PROBLEM ▸ Without altering anything, repeat each of the records.

ENTRIES PROVIDED Block Start

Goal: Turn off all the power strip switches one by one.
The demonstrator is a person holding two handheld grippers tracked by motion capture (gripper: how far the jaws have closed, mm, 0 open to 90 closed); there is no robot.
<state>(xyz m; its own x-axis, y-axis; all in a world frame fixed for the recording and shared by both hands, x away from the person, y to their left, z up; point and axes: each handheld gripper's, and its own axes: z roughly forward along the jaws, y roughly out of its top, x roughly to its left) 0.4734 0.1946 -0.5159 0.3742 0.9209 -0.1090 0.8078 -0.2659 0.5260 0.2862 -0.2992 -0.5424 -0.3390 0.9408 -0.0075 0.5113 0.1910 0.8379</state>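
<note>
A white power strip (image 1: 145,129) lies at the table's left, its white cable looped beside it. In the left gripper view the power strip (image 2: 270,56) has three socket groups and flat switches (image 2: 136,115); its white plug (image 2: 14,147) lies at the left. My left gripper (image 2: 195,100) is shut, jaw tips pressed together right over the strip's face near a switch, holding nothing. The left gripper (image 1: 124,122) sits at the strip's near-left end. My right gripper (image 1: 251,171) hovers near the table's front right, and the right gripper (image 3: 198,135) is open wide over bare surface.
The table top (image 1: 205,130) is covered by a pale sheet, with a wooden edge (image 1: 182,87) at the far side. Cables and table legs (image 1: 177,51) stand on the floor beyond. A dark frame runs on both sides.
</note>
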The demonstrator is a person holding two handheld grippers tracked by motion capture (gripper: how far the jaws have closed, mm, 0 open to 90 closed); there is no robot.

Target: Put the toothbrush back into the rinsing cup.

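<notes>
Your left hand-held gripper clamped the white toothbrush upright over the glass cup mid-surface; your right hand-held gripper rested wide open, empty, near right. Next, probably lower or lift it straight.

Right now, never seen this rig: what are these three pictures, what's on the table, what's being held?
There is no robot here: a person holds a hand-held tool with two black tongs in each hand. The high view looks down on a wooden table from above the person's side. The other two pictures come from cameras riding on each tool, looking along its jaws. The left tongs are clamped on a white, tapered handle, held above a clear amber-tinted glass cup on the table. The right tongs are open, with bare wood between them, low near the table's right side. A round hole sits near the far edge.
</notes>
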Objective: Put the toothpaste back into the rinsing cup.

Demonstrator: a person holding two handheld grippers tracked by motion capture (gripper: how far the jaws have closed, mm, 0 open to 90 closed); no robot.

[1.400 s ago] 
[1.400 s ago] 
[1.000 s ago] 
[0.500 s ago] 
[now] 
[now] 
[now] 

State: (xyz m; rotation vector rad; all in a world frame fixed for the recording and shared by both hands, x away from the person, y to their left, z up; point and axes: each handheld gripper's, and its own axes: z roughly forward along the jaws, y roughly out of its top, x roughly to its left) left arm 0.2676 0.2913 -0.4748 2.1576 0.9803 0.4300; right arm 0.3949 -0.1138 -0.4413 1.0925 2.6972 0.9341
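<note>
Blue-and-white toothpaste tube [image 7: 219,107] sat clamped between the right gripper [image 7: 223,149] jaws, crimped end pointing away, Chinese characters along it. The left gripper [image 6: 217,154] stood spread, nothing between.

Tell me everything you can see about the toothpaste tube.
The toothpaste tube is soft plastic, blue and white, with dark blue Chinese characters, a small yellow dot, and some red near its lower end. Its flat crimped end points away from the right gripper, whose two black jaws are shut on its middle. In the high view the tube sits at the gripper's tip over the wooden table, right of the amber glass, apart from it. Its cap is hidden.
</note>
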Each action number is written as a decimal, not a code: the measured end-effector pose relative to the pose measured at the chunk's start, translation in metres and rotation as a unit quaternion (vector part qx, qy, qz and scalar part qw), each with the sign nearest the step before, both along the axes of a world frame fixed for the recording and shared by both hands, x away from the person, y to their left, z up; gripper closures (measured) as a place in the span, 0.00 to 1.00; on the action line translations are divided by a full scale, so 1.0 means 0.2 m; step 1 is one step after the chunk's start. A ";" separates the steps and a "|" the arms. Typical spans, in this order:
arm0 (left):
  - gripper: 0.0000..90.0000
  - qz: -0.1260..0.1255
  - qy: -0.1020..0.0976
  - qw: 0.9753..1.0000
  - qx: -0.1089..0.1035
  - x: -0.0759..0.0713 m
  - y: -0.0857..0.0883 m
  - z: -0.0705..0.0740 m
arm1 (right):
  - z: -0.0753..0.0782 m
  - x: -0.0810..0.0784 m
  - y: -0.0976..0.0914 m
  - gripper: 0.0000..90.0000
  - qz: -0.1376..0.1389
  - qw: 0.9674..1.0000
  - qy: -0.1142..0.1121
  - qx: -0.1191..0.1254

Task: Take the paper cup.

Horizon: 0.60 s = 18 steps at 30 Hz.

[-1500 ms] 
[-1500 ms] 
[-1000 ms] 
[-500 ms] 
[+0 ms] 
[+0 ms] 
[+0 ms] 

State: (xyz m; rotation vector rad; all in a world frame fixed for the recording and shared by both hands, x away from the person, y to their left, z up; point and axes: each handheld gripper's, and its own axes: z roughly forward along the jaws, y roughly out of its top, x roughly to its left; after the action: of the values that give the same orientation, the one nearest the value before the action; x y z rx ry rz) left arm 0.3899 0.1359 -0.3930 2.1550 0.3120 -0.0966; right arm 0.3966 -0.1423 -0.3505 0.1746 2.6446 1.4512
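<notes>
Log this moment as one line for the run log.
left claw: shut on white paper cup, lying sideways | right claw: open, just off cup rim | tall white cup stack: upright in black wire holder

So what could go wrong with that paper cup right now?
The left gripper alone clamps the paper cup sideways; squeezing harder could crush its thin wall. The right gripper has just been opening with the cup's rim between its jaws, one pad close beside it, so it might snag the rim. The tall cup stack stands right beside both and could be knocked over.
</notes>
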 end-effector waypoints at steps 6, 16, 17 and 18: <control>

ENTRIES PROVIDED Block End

WRITTEN SOLUTION ▸
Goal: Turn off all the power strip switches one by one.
The demonstrator is a person holding two handheld grippers tracked by motion capture (gripper: how far the jaws have closed, mm, 0 open to 90 closed); there is no robot.
<state>(xyz m; its own x-axis, y-axis; all in a world frame fixed for the recording and shared by both hands, x away from the person, y to their left, z up; point and axes: each handheld gripper's, and its own axes: z roughly forward along the jaws, y roughly out of its top, x roughly to its left) 0.4734 0.1946 -0.5159 0.3742 0.9209 -0.1090 0.8078 -0.2659 0.5260 0.2862 -0.2992 -0.5424 -0.3390 0.9408 -0.0075 0.5113 0.1910 0.8379</state>
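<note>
A white power strip (image 1: 145,129) lies at the table's left, its white cable looped beside it. In the left gripper view the power strip (image 2: 270,56) has three socket groups and flat switches (image 2: 136,115); its white plug (image 2: 14,147) lies at the left. My left gripper (image 2: 195,100) is shut, jaw tips pressed together right over the strip's face near a switch, holding nothing. The left gripper (image 1: 124,122) sits at the strip's near-left end. My right gripper (image 1: 251,171) hovers near the table's front right, and the right gripper (image 3: 198,135) is open wide over bare surface.
The table top (image 1: 205,130) is covered by a pale sheet, with a wooden edge (image 1: 182,87) at the far side. Cables and table legs (image 1: 177,51) stand on the floor beyond. A dark frame runs on both sides.
</note>
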The demonstrator is a person holding two handheld grippers tracked by motion capture (gripper: how far the jaws have closed, mm, 0 open to 90 closed); there is no robot.

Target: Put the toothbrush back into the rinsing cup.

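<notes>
Your left hand-held gripper clamped the white toothbrush upright over the glass cup mid-surface; your right hand-held gripper rested wide open, empty, near right. Next, probably lower or lift it straight.

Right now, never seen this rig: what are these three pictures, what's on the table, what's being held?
There is no robot here: a person holds a hand-held tool with two black tongs in each hand. The high view looks down on a wooden table from above the person's side. The other two pictures come from cameras riding on each tool, looking along its jaws. The left tongs are clamped on a white, tapered handle, held above a clear amber-tinted glass cup on the table. The right tongs are open, with bare wood between them, low near the table's right side. A round hole sits near the far edge.
</notes>
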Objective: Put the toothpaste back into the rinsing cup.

Demonstrator: a person holding two handheld grippers tracked by motion capture (gripper: how far the jaws have closed, mm, 0 open to 90 closed); no robot.

[1.400 s ago] 
[1.400 s ago] 
[1.000 s ago] 
[0.500 s ago] 
[now] 
[now] 
[now] 

State: (xyz m; rotation vector rad; all in a world frame fixed for the recording and shared by both hands, x away from the person, y to their left, z up; point and axes: each handheld gripper's, and its own axes: z roughly forward along the jaws, y roughly out of its top, x roughly to its left) left arm 0.2676 0.2913 -0.4748 2.1576 0.9803 0.4300; right arm 0.3949 -0.1138 -0.4413 1.0925 2.6972 0.9341
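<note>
Blue-and-white toothpaste tube [image 7: 219,107] sat clamped between the right gripper [image 7: 223,149] jaws, crimped end pointing away, Chinese characters along it. The left gripper [image 6: 217,154] stood spread, nothing between.

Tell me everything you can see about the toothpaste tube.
The toothpaste tube is soft plastic, blue and white, with dark blue Chinese characters, a small yellow dot, and some red near its lower end. Its flat crimped end points away from the right gripper, whose two black jaws are shut on its middle. In the high view the tube sits at the gripper's tip over the wooden table, right of the amber glass, apart from it. Its cap is hidden.
</note>
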Each action number is written as a decimal, not a code: the measured end-effector pose relative to the pose measured at the chunk's start, translation in metres and rotation as a unit quaternion (vector part qx, qy, qz and scalar part qw), each with the sign nearest the step before, both along the axes of a world frame fixed for the recording and shared by both hands, x away from the person, y to their left, z up; gripper closures (measured) as a place in the span, 0.00 to 1.00; on the action line translations are divided by a full scale, so 1.0 means 0.2 m; step 1 is one step after the chunk's start. A ";" separates the steps and a "|" the arms. Typical spans, in this order:
arm0 (left):
  - gripper: 0.0000..90.0000
  - qz: -0.1260..0.1255
  - qy: -0.1020..0.0976
  - qw: 0.9753..1.0000
  - qx: -0.1089..0.1035
  - x: -0.0759..0.0713 m
  - y: -0.0857..0.0883 m
  - z: -0.0705..0.0740 m
arm1 (right):
  - z: -0.0753..0.0782 m
  - x: -0.0810..0.0784 m
  - y: -0.0976..0.0914 m
  - gripper: 0.0000..90.0000
  - qz: -0.1376..0.1389
  - qw: 0.9674..1.0000
  - qy: -0.1142..0.1121
  - qx: -0.1191..0.1254

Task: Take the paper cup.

Horizon: 0.60 s = 18 steps at 30 Hz.

[-1500 ms] 
[-1500 ms] 
[-1000 ms] 
[-500 ms] 
[+0 ms] 
[+0 ms] 
[+0 ms] 

State: (xyz m; rotation vector rad; all in a world frame fixed for the recording and shared by both hands, x away from the person, y to their left, z up; point and axes: each handheld gripper's, and its own axes: z roughly forward along the jaws, y roughly out of its top, x roughly to its left; after the action: of the values that give the same orientation, the one nearest the value before the action; x y z rx ry rz) left arm 0.3899 0.1359 -0.3930 2.1550 0.3120 -0.0966; right arm 0.3966 -0.1423 -0.3505 0.1746 2.6446 1.4512
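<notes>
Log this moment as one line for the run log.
left claw: shut on white paper cup, lying sideways | right claw: open, just off cup rim | tall white cup stack: upright in black wire holder

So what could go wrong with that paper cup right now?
The left gripper alone clamps the paper cup sideways; squeezing harder could crush its thin wall. The right gripper has just been opening with the cup's rim between its jaws, one pad close beside it, so it might snag the rim. The tall cup stack stands right beside both and could be knocked over.
</notes>
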 end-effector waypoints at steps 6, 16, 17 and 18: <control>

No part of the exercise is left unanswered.